歯を食いしばり、その間から白い息が漏れ出して上空へと昇っていく。

「インデックスはきっと幸せそうに笑ってる。イギリスで誰かのために自分の力を使えて、誰かを笑顔にする事ができて。
 俺はそれを心から祝福してやれるのかって。本当の意味でアイツの事を考えてるなら当然それができると思うんだ。でも、俺はその確信を持つことができねえ」

上条は乾いた笑いを漏らした。
たぶん、今まででここまで何の気持ちもこもっていない笑い声を出したのは初めてかもしれない。

上を見上げると、雪が顔に落ちてくる。
それに対して冷たいと思えるくらいには、今の自分は冷えきっていないらしい。

「ホント、どこまで依存してるんだって話だ。アイツは俺の所有物なんかじゃねえのに。これじゃ娘を持つ親父どころの話じゃねえよな」

「……あのさ」

ここにきて、上条は視線をすぐ隣の美琴に向ける。
だが彼女はこちらに目を向けているわけではなく、先程の上条と同じようにただ前方の景色を見ていた。

彼女の口が動く。
しっかりとした意思のこもった言葉が、紡ぎ出される。

「ごめん、アンタの話を聞いて、正直私は何を言えばいいのか分からない。でもさ、代わりに一つ、私の話を聞いてほしいの」

「御坂の?」

「うん。何となくだけど、それがアンタにとって何かのヒントにもなりそうな気がする。どう?」

「いや、別にいいけどさ。俺も話聞いてもらったし」

「ありがと」

美琴はそう言うと静かに目を閉じた。口元には穏やかな笑みを浮べている。
その様子を見て、上条は思い出話でもするのかなと思った。
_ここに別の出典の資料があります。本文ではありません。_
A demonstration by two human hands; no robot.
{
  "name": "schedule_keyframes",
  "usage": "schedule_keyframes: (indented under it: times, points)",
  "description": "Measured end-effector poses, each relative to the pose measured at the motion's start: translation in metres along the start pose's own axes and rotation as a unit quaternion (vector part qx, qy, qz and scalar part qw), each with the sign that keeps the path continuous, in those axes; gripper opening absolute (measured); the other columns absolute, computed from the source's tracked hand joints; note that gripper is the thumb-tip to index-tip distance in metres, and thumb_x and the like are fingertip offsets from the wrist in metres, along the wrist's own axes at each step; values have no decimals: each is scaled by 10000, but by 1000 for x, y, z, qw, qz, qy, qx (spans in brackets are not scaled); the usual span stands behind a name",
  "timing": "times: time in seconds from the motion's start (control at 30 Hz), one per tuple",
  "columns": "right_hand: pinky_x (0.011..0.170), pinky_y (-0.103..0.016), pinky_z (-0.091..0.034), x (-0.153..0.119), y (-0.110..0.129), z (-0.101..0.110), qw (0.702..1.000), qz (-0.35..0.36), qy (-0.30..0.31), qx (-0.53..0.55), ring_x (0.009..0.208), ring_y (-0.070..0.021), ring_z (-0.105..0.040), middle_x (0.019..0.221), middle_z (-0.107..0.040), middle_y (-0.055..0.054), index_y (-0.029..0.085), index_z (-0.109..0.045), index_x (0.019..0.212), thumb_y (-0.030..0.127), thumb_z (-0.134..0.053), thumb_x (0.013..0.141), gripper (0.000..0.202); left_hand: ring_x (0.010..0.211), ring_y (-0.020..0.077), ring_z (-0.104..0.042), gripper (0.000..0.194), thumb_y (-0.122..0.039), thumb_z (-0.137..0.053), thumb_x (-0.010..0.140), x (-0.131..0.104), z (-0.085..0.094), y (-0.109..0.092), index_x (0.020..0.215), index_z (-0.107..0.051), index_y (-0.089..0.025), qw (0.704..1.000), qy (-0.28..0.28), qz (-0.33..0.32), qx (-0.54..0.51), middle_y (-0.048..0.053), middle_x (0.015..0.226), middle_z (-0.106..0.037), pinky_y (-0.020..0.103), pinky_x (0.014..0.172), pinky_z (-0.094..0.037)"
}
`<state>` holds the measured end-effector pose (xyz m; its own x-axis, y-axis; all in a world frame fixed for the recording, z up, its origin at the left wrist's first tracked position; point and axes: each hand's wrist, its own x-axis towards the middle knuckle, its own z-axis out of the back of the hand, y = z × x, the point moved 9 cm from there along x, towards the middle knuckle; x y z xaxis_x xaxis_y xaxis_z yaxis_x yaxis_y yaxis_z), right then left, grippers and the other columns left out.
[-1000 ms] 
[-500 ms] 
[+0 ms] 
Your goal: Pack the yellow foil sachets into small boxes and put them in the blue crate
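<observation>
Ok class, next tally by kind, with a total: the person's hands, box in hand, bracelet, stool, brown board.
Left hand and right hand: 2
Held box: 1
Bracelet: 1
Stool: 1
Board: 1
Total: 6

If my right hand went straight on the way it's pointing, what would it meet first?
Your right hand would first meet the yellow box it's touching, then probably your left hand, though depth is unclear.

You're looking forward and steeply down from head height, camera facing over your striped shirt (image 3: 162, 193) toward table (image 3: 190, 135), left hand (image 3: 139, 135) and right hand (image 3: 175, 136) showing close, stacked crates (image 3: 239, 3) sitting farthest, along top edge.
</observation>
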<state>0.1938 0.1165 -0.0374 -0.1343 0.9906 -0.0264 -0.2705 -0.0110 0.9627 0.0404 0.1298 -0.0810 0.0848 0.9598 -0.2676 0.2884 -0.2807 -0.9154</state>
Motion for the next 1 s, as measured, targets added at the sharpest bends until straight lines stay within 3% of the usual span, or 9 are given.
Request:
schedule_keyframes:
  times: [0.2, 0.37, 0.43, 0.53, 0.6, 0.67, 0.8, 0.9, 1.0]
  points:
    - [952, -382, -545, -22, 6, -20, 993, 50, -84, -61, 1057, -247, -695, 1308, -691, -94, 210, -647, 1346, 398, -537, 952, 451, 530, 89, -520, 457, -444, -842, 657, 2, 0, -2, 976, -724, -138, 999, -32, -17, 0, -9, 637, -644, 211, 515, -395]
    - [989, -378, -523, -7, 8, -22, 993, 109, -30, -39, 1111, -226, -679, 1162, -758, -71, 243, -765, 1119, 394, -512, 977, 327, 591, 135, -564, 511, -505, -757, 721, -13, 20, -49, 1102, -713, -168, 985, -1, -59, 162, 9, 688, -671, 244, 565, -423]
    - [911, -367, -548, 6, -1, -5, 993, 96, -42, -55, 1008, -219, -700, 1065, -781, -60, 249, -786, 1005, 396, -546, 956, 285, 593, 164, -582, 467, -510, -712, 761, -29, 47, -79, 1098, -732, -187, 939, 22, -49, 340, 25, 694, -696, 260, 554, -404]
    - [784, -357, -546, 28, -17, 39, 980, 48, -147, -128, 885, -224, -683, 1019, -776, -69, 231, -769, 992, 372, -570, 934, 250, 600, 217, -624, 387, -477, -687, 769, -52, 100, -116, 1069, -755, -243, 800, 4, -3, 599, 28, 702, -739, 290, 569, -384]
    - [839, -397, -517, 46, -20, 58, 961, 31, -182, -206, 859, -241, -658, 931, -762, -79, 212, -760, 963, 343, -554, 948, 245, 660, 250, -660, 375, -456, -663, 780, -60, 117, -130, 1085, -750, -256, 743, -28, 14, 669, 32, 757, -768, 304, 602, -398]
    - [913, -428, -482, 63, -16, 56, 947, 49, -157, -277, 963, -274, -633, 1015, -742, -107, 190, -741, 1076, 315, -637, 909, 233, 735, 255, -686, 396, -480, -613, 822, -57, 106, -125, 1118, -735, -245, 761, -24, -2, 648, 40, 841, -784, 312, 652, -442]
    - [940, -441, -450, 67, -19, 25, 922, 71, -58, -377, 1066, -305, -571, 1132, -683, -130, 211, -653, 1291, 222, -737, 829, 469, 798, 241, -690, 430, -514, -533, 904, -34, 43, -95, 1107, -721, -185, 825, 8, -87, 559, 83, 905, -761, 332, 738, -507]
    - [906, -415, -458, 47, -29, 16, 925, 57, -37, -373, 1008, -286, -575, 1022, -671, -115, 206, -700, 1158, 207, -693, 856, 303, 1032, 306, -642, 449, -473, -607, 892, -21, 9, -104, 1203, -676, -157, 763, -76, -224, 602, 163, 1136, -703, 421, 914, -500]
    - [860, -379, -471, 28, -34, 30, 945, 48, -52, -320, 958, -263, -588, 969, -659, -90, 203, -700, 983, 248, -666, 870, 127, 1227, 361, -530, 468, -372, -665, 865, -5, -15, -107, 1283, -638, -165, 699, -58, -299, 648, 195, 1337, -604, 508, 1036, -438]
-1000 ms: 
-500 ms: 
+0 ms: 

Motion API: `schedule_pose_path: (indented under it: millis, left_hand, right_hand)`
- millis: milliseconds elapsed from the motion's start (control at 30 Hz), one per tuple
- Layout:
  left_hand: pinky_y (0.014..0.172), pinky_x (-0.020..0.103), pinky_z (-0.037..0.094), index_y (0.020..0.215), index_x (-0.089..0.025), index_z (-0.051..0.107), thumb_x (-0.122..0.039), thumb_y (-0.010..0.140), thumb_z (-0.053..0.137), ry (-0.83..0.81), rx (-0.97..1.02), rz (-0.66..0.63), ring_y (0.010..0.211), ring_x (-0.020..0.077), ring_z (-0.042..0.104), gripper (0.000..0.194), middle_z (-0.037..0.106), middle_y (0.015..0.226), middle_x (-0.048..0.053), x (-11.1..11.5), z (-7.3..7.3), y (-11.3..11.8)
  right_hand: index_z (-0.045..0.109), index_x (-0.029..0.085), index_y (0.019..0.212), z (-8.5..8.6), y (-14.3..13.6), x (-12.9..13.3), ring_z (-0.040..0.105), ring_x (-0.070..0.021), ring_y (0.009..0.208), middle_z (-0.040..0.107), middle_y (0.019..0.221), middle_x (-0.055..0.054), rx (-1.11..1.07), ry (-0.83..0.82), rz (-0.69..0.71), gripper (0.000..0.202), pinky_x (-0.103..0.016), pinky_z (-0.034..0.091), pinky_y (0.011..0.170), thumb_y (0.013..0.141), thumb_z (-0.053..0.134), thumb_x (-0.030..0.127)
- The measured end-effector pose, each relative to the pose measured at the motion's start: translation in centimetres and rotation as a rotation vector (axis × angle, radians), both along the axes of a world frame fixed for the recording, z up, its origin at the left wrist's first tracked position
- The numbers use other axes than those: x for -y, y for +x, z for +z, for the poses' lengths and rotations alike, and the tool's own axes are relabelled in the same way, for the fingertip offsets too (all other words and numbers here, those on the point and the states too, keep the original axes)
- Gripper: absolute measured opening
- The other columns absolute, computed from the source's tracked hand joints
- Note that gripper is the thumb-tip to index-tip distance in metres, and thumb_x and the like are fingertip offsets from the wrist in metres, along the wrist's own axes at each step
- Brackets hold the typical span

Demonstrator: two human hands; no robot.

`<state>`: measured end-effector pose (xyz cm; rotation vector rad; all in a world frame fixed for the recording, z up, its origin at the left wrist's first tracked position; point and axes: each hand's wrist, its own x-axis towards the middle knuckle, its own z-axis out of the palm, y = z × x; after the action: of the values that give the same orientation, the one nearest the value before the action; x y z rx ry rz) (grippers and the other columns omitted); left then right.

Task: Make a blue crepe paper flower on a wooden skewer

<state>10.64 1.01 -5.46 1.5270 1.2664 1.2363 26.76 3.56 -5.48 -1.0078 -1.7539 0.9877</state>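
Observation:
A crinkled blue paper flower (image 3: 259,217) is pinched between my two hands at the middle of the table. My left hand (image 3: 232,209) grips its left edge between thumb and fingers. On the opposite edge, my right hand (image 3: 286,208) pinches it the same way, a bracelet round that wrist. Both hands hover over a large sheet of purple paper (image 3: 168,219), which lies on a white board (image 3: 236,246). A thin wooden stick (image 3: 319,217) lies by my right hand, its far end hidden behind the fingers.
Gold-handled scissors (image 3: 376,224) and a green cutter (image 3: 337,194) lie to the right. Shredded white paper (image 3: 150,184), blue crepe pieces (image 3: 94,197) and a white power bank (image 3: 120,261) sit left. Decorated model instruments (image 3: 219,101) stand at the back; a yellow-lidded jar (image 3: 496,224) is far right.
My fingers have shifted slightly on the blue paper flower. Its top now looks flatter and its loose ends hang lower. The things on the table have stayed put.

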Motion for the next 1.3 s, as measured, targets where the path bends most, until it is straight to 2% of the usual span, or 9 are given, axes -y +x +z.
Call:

どこか楽しげな事を思い出そうとしているように見えたからだ。

そしてそれは一応は当たっていた。

「私とアンタが初めて会った時……って覚えてないんだっけ」

「あぁ、その、悪い」

「別に謝らなくていいって。あ、そうだ、じゃあちょっと予想してみてよ、私とアンタの初対面がどうだったか」

「……ビリビリをぶちかました?」

「ご明察。私が不良に絡まれてる所をアンタが通りかかってさ、助けようとしてくれたわけよ。その時は『へぇー、こんな奴居るんだ』ってちょっと感心したのにさ。
 けど、次に出てきた言葉が『こんなガキ相手に何人がかりだ!』よ。その後も反抗期も抜けきってない子供とか好き勝手に言ってくれちゃってさ。それで」

「すみませんでした」

「あはは、いやだから別に謝ってほしくて言ってるわけじゃないっつーの。それに今思えば私もちょっと手が早すぎたってのもあったし、ね。
 とにかく、それからアンタに私の力が通じない事が気に食わなくて、いつも勝負勝負って追いかけるようになったわけ」

美琴は笑みを浮かべたまま続ける。

「今だから言えるけど、正直そうやってアンタの事を追っかけまわしたりするのは楽しかったわ。
 ほら、私って周りからは広告塔みたいな扱いされて、素の状態で話せる相手なんて黒子くらいしか居なかったのよ」

「そっか……」

そういえば白井黒子から聞いたことがあった。
美琴は人の輪の中心に立つことはできても、輪の中に入っていくことはできない。
上条のような平凡な者には分からない、持つものゆえの悩みがあったのだ。